Location
- 2361 Del Mar Rd. Montrose, (Los Angeles County) 91020 United States 34°12′42″N 118°13′50″W﻿ / ﻿34.21167°N 118.23056°W

Information
- Type: Private, Coeducational, Classical
- Motto: Fides ∙ Ratio ∙ Virtus (Faith ∙ Reason ∙ Virtue)
- Religious affiliation: Roman Catholic
- Patron saint: St. Monica
- Established: September, 2001
- Headmaster: Peter Halpin
- Teaching staff: 33
- Grades: 1-12
- Student to teacher ratio: 12 students per teacher
- Colors: Navy Blue and Green
- Sports: Baseball, Basketball (Men and Women), Volleyball (Women), Cross Country (Men and Women), Swimming (Men and Women), Golf
- Mascot: The Crusader
- Accreditation: Western Association of Schools and Colleges
- Retired Numbers: 55
- President of Board of Directors: Peter Grimm
- Website: www.stmonicaacademy.com

= St. Monica Academy (Montrose, California) =

Catholic school in California, United States

St. Monica Academy is a private, independent Roman Catholic high school in Montrose, California. It is operated independently of the Roman Catholic Archdiocese of Los Angeles.

==Background==
St. Monica Academy, a classical Catholic school in the Los Angeles area for grades 1–12, was established in 2001 by lay parents. While not under the direct authority of the Los Angeles Archdiocese, the academy does have Archdiocesan approval similar to other private, Catholic schools in the area. St. Monica Academy is accredited by WASC and WCEA.
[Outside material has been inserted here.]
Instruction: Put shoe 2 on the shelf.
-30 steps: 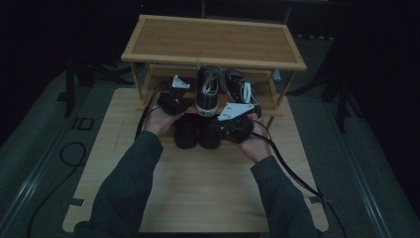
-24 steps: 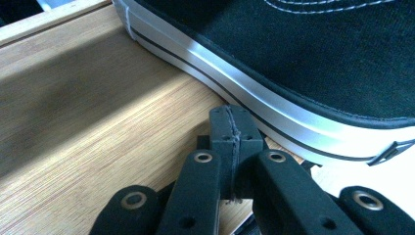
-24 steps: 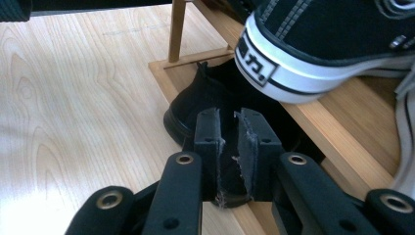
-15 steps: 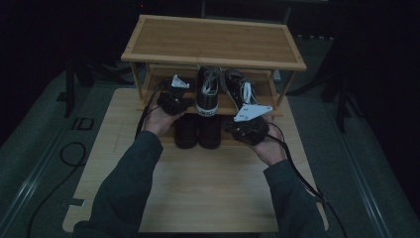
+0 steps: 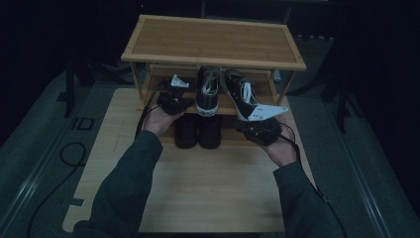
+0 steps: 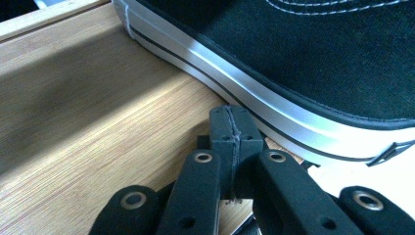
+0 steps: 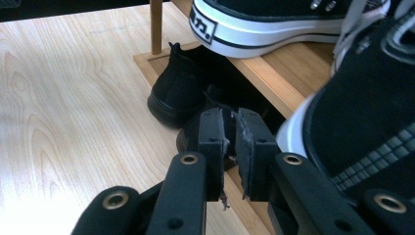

In 2012, St. Monica Academy's high school was named to the Cardinal Newman Society's Catholic High School Honor Roll, making it one of the Top 50 Catholic high schools in the United States. In 2013, it achieved the highest mean SAT scores of any Catholic high school in the Los Angeles Archdiocese, on all three sections of the SAT. In 2014, it was recognized by the Cardinal Newman Society as a national School of Excellence. In 2018, it was again awarded a place in said Society's Catholic Education Honor Roll, and is currently one of only 73 Newman Guide Recommended elementary and secondary schools in the United States.

From 2001 until 2015, St. Monica Academy was the tenant of Neighborhood Unitarian Church in Pasadena, CA. Following the 2015 academic year, the school relocated to the campus of the former parochial school at Holy Redeemer Catholic Church in Montrose, CA. St. Monica Academy celebrated its 25th anniversary during the 2025-2026 school year.